Debbie Nuzzulo of SeaWorld San Diego and Guadalupe de la O

On the Saturday morning of the conference, I had the pleasure of hosting the annual awards breakfast. During the breakfast we honored CSTA’s Future Science Teacher Award winner, Guadalupe de la O, and together with the California Department of Education, we recognized the California finalists for the Presidential Award for Excellence in Math and Science Teaching (PAEMST), Dean Baird, Ziba Mayar, and Ericka Senegar-Mitchell. It is a pleasure to honor all of the recipients and to look forward to their work and their participation in CSTA in the future.

For those of you who were unable to attend, I summarized much of the excitement for the future in science education in California in my general session address:

These are exciting times to be involved with science education. To borrow a line from the Bob Dylan: The Times They Are a Changing.”

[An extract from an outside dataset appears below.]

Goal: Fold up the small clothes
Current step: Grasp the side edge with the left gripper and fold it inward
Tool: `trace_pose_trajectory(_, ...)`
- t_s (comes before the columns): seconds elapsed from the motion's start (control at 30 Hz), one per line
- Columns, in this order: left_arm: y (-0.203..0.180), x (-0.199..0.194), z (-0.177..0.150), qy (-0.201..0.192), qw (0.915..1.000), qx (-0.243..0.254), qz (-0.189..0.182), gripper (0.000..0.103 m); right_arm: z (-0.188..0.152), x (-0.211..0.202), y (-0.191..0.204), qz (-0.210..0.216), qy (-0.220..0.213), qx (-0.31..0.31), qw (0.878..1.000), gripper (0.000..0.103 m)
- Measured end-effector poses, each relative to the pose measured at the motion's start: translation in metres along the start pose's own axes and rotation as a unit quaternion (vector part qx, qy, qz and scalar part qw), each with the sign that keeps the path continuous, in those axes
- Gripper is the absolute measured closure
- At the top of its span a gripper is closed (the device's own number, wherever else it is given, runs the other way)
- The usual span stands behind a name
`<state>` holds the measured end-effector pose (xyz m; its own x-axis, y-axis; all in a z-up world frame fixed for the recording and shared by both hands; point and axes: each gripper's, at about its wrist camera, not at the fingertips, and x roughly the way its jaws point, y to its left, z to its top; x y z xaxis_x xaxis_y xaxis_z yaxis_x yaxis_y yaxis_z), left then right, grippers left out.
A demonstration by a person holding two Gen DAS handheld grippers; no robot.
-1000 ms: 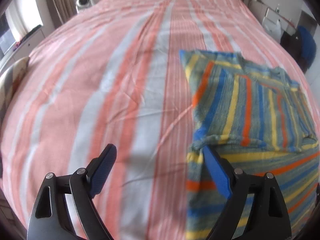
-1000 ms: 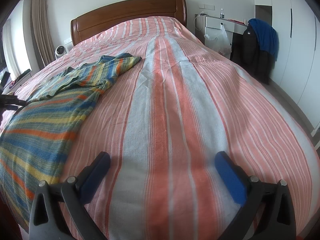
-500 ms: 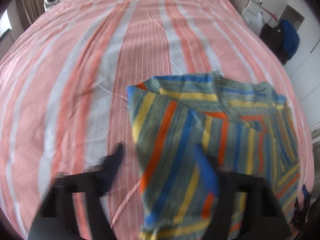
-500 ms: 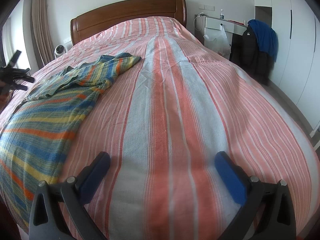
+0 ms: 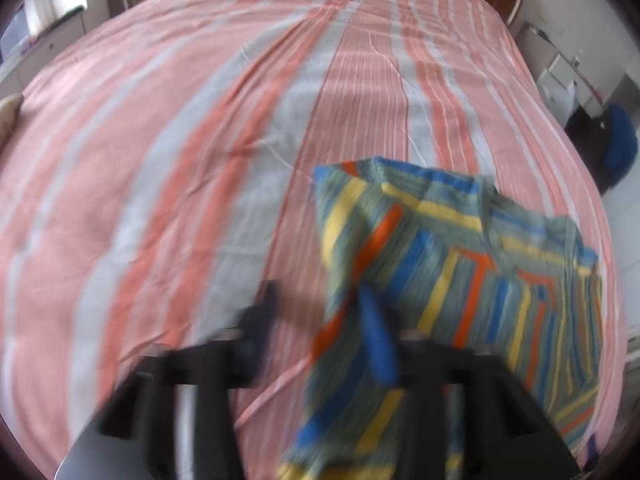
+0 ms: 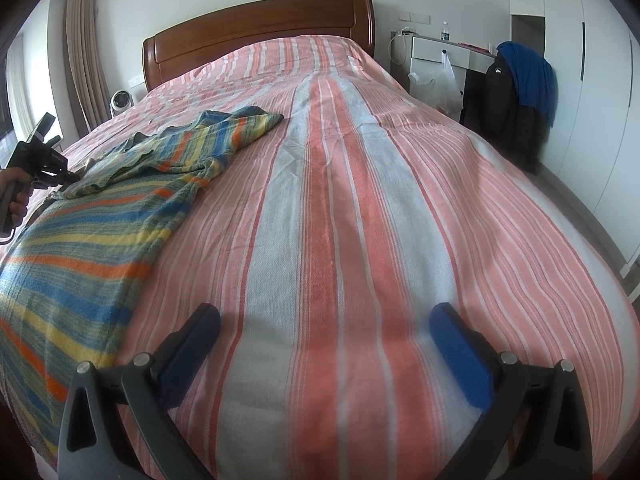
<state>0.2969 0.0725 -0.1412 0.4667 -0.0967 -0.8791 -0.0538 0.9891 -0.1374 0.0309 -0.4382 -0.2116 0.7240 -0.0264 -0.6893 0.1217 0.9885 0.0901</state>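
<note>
Nearest the right wrist view, the right tool [image 6: 324, 344], two dark arms tipped with blue pads, stands with its jaws wide apart and nothing between them, poised over bare bedding. Beneath it runs the bed's pink, orange and grey striped cotton cover [image 6: 360, 200].

In the blurred left wrist view, the left tool [image 5: 320, 320] has its jaws partly apart after just opening. A fold of the small knitted sweater with blue, yellow, orange and grey-green stripes [image 5: 460, 264] lies against the right-hand blue pad, but whether the pads pinch the cloth is lost in the blur.

The sweater [image 6: 100, 224] lies spread on the left side of the bed, a sleeve folded in across its body, the lower hem near the bed's front edge. A person's hand [image 6: 16, 200] grips the left tool's handle beside the garment's edge.

The knit looks soft, light and limp: it will likely sag and drag on the cover, not slide. A sound hold would be a pinch at a hem corner or a shoulder seam, through both layers.

Farther off stand the brown wooden headboard [image 6: 260, 28], a white bedside cabinet [image 6: 444, 52] and a blue garment draped over a black jacket [image 6: 528, 76].
</note>
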Motion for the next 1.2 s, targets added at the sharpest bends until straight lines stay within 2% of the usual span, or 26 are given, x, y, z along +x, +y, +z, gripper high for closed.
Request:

As you may or may not know, two significant events in the past two months have the potential to significantly change the landscape of science education for students in California. On September 20, Superintendent of Public Instruction, Tom Torlakson announced that California will be one of 20 states to lead the effort in the writing of the Next Generation Science Standards whose structure is guided by the Framework for K-12 Science Education that was released in July of this year. This was exciting news, given that the Superintendent of Public Instruction, the President of the State Board of Education, and the Governor agreed that it is time to bring the California Science Standards into the 21st century. However, this proclamation was meaningless with out the second event, the Governor’s signing of Senate Bill 300 on October 8. SB 300, which was sponsored by YOUR association, authorizes the Superintendent of Public Instruction to update and revise the California Science Standards and requires them to be based on the Next Generation Science Standards. Without SB 300, there was no directive to make any changes in the current standards which were developed in 1998.

So what does that mean for you, the members of CSTA? For those of you who are just embarking on your careers, it means exciting times ahead. All of your dreams and motivation for choosing a career in teaching: to make a difference, to share your joy of science and learning, and to give back, have a realistic chance of being fulfilled. For those of you who are nearing the other end of your careers, here is a chance to return to the engaging inquiry process approach to science that we so eagerly embraced during the years of integrated science, the 100 Schools Project, and a framework that emphasized big ideas and themes, not factoids and discipline specificity. Finally, for those of you in between, here is a reason to be re-energized about science teaching. When you reach that point where you ask: is this all there is? You can say no, there is so much more.

This transition is not going to be easy and we should not treat it or these precipitating events lightly. Now is the time to commit ourselves the future! CSTA, as your association, will take an active role in helping these dreams become a reality. To do that, we need you and your colleagues. If our voice is to be heard as the voice for high quality science education for all students, we need to represent all of you. Your association will speak loudly for an exemplary science education for all of California’s students. As professional educators, your membership in this professional association shouts your commitment to your field. When people ask you “What do I get for my membership fee?” tell them “You get to be heard.”

There are other things you can do as well. Please consider taking an active role in the leadership of CSTA. As your President, I can tell you that the best way to feel in control of an organization is to become involved. In addition to the board of director positions that make the decisions that guide all actions of CSTA, there are conference committees that plan and implement meetings like the California Science Education Conference, a publications committee that provides input into CSTA publications, a legislative oversight committee, e-communications, and more.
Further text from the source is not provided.